→ **Problem to solve**
The entries that follow should be duplicated in full, without a single alteration.

→ **Exercise inputs**
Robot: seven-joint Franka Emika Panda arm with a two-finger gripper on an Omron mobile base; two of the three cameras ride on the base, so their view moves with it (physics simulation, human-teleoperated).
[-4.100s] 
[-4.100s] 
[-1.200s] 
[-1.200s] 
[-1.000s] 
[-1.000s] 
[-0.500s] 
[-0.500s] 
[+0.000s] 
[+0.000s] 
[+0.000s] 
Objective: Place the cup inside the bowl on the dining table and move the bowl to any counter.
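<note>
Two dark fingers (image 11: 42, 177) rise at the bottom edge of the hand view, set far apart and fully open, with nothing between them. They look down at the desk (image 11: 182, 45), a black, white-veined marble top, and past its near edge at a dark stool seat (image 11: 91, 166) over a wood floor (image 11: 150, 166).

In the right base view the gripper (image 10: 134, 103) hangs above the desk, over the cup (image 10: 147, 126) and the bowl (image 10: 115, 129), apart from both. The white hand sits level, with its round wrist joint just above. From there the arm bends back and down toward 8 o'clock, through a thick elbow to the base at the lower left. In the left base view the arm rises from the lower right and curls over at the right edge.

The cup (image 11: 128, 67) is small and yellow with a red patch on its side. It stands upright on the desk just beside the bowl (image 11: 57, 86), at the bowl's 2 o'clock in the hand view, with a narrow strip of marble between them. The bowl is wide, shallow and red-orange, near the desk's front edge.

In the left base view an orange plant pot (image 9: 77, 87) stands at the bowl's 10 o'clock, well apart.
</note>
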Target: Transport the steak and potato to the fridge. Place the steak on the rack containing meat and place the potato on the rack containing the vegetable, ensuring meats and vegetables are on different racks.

→ **Result for this exercise**
Robot: seven-joint Franka Emika Panda arm with a two-finger gripper on an Omron mobile base; two of the three cameras ride on the base, so their view moves with it (physics simulation, human-teleoperated).
[-4.100s] 
[-4.100s] 
[-1.200s] 
[-1.200s] 
[-1.000s] 
[-1.000s] 
[-0.500s] 
[-0.500s] 
[+0.000s] 
[+0.000s] 
[+0.000s] 
Objective: Place the cup inside the bowl on the dining table and move the bowl to any counter.
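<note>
Two dark fingers (image 11: 42, 177) rise at the bottom edge of the hand view, set far apart and fully open, with nothing between them. They look down at the desk (image 11: 182, 45), a black, white-veined marble top, and past its near edge at a dark stool seat (image 11: 91, 166) over a wood floor (image 11: 150, 166).

In the right base view the gripper (image 10: 134, 103) hangs above the desk, over the cup (image 10: 147, 126) and the bowl (image 10: 115, 129), apart from both. The white hand sits level, with its round wrist joint just above. From there the arm bends back and down toward 8 o'clock, through a thick elbow to the base at the lower left. In the left base view the arm rises from the lower right and curls over at the right edge.

The cup (image 11: 128, 67) is small and yellow with a red patch on its side. It stands upright on the desk just beside the bowl (image 11: 57, 86), at the bowl's 2 o'clock in the hand view, with a narrow strip of marble between them. The bowl is wide, shallow and red-orange, near the desk's front edge.

In the left base view an orange plant pot (image 9: 77, 87) stands at the bowl's 10 o'clock, well apart.
</note>
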Target: Transport the steak and potato to the fridge. Place the steak on the rack containing meat and place the potato on the rack containing the vegetable, ensuring meats and vegetables are on different racks.

The answer to this exercise has been written out completely.